§ **WHAT TO PRODUCE**
Below are records to give again exactly; omit each image they contain.

━━━━━ DATA SHOWN ━━━━━

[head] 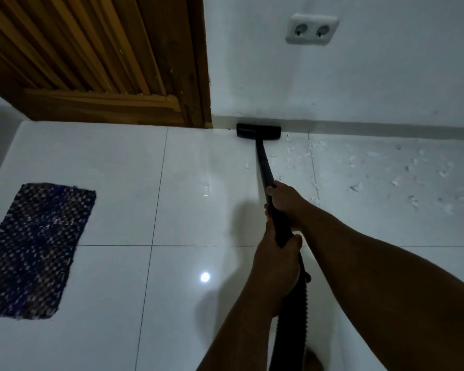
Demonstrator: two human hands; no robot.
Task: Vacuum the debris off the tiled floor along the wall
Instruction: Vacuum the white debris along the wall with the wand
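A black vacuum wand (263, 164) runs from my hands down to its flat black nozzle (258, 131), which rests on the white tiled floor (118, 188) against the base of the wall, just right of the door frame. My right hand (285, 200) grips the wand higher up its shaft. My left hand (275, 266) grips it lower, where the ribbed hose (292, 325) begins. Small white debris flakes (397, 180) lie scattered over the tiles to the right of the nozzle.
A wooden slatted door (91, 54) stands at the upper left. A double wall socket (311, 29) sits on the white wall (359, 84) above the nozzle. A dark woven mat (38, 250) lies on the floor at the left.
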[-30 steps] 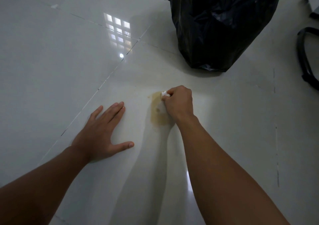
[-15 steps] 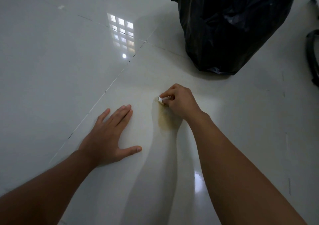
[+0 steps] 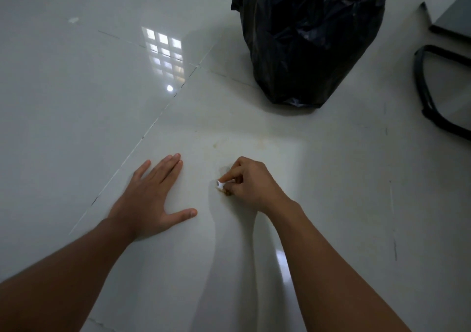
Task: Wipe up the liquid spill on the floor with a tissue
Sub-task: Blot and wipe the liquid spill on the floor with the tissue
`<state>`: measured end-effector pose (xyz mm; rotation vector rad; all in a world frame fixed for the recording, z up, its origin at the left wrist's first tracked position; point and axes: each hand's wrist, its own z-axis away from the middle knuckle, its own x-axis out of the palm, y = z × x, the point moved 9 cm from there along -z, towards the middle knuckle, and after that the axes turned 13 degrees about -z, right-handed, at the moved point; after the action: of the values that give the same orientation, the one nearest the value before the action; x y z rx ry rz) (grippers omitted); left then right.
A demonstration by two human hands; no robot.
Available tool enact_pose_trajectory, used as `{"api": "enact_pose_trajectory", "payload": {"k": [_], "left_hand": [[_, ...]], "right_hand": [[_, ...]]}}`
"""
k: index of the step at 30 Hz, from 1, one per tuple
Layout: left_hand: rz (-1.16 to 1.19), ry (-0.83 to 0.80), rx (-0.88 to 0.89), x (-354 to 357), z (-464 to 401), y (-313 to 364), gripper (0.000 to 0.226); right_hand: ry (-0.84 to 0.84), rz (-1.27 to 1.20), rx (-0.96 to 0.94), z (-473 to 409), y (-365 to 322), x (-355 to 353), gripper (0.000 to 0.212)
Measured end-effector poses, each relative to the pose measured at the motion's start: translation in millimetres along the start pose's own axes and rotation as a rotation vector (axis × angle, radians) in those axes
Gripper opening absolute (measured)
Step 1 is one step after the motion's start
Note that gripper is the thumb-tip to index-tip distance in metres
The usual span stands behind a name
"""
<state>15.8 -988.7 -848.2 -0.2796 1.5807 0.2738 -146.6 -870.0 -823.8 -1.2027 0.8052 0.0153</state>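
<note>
My right hand (image 3: 251, 182) is closed around a small wad of tissue (image 3: 220, 185), white at the tip and stained brown underneath, pressed to the glossy white tile floor (image 3: 76, 102). Only faint brownish smears of the spill (image 3: 216, 146) show on the tile just beyond the hand; whatever lies under the hand is hidden. My left hand (image 3: 150, 199) lies flat on the floor, palm down with fingers spread, a short way left of the tissue and holding nothing.
A bin lined with a black plastic bag (image 3: 308, 41) stands open on the floor beyond my right hand. Black chair legs (image 3: 430, 94) and a dark furniture corner (image 3: 451, 20) sit at the far right. Tile joints run diagonally past my left hand.
My right hand has dragged the tissue toward me across the brown patch, and most of that stain is gone from the tile. The view has shifted, showing more of the bin. My left hand stays planted.
</note>
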Motion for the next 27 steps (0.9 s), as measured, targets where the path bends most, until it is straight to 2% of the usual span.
{"api": "enact_pose_trajectory", "payload": {"k": [3, 5, 9, 15, 23, 27], "left_hand": [[0.001, -0.005, -0.002, 2, 1, -2, 0.11], [-0.005, -0.001, -0.004, 3, 1, -2, 0.11], [0.003, 0.001, -0.001, 2, 1, -2, 0.11], [-0.001, -0.011, -0.004, 3, 2, -3, 0.11], [0.001, -0.004, 0.003, 3, 1, -2, 0.109], [0.002, -0.005, 0.001, 3, 2, -2, 0.109]], "right_hand": [[0.234, -0.103, 0.042, 11, 13, -45, 0.015], [0.3, -0.063, 0.104, 19, 26, -64, 0.015], [0.199, 0.007, 0.166, 31, 34, -50, 0.013], [0.115, -0.02, 0.091, 28, 9, -5, 0.018], [0.232, -0.066, 0.039, 29, 1, 7, 0.007], [0.258, -0.018, 0.013, 11, -6, 7, 0.014]]}}
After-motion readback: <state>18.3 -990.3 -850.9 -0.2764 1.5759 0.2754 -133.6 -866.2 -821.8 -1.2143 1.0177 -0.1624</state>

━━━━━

§ **ANSWER TO THIS TASK**
[head] 
Demonstrator: two human hands; no robot.
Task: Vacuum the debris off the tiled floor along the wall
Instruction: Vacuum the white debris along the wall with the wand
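A black vacuum wand (263, 164) runs from my hands down to its flat black nozzle (258, 131), which rests on the white tiled floor (118, 188) against the base of the wall, just right of the door frame. My right hand (285, 200) grips the wand higher up its shaft. My left hand (275, 266) grips it lower, where the ribbed hose (292, 325) begins. Small white debris flakes (397, 180) lie scattered over the tiles to the right of the nozzle.
A wooden slatted door (91, 54) stands at the upper left. A double wall socket (311, 29) sits on the white wall (359, 84) above the nozzle. A dark woven mat (38, 250) lies on the floor at the left.
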[-30 steps] 
[-15 steps] 
[+0 steps] 
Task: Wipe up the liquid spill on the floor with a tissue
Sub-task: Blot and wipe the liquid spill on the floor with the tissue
`<state>`: measured end-effector pose (xyz mm; rotation vector rad; all in a world frame fixed for the recording, z up, its origin at the left wrist's first tracked position; point and axes: each hand's wrist, its own z-axis away from the middle knuckle, its own x-axis out of the palm, y = z × x, the point moved 9 cm from there along -z, towards the middle knuckle, and after that the axes turned 13 degrees about -z, right-handed, at the moved point; after the action: of the values that give the same orientation, the one nearest the value before the action; x y z rx ry rz) (grippers omitted); left then right.
A demonstration by two human hands; no robot.
Available tool enact_pose_trajectory, used as `{"api": "enact_pose_trajectory", "payload": {"k": [_], "left_hand": [[_, ...]], "right_hand": [[_, ...]]}}`
"""
k: index of the step at 30 Hz, from 1, one per tuple
Layout: left_hand: rz (-1.16 to 1.19), ry (-0.83 to 0.80), rx (-0.88 to 0.89), x (-354 to 357), z (-464 to 401), y (-313 to 364), gripper (0.000 to 0.226); right_hand: ry (-0.84 to 0.84), rz (-1.27 to 1.20), rx (-0.96 to 0.94), z (-473 to 409), y (-365 to 322), x (-355 to 353), gripper (0.000 to 0.212)
Measured end-effector poses, each relative to the pose measured at the motion's start: translation in millimetres along the start pose's own axes and rotation as a rotation vector (axis × angle, radians) in those axes
Gripper opening absolute (measured)
Step 1 is one step after the motion's start
Note that gripper is the thumb-tip to index-tip distance in metres
The usual span stands behind a name
"""
<state>15.8 -988.7 -848.2 -0.2796 1.5807 0.2738 -146.6 -870.0 -823.8 -1.2027 0.8052 0.0153</state>
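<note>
My right hand (image 3: 251, 182) is closed around a small wad of tissue (image 3: 220, 185), white at the tip and stained brown underneath, pressed to the glossy white tile floor (image 3: 76, 102). Only faint brownish smears of the spill (image 3: 216, 146) show on the tile just beyond the hand; whatever lies under the hand is hidden. My left hand (image 3: 150, 199) lies flat on the floor, palm down with fingers spread, a short way left of the tissue and holding nothing.
A bin lined with a black plastic bag (image 3: 308, 41) stands open on the floor beyond my right hand. Black chair legs (image 3: 430, 94) and a dark furniture corner (image 3: 451, 20) sit at the far right. Tile joints run diagonally past my left hand.
My right hand has dragged the tissue toward me across the brown patch, and most of that stain is gone from the tile. The view has shifted, showing more of the bin. My left hand stays planted.
</note>
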Motion for the next 27 steps (0.9 s), as measured, targets where the path bends most, until it is straight to 2% of the usual span.
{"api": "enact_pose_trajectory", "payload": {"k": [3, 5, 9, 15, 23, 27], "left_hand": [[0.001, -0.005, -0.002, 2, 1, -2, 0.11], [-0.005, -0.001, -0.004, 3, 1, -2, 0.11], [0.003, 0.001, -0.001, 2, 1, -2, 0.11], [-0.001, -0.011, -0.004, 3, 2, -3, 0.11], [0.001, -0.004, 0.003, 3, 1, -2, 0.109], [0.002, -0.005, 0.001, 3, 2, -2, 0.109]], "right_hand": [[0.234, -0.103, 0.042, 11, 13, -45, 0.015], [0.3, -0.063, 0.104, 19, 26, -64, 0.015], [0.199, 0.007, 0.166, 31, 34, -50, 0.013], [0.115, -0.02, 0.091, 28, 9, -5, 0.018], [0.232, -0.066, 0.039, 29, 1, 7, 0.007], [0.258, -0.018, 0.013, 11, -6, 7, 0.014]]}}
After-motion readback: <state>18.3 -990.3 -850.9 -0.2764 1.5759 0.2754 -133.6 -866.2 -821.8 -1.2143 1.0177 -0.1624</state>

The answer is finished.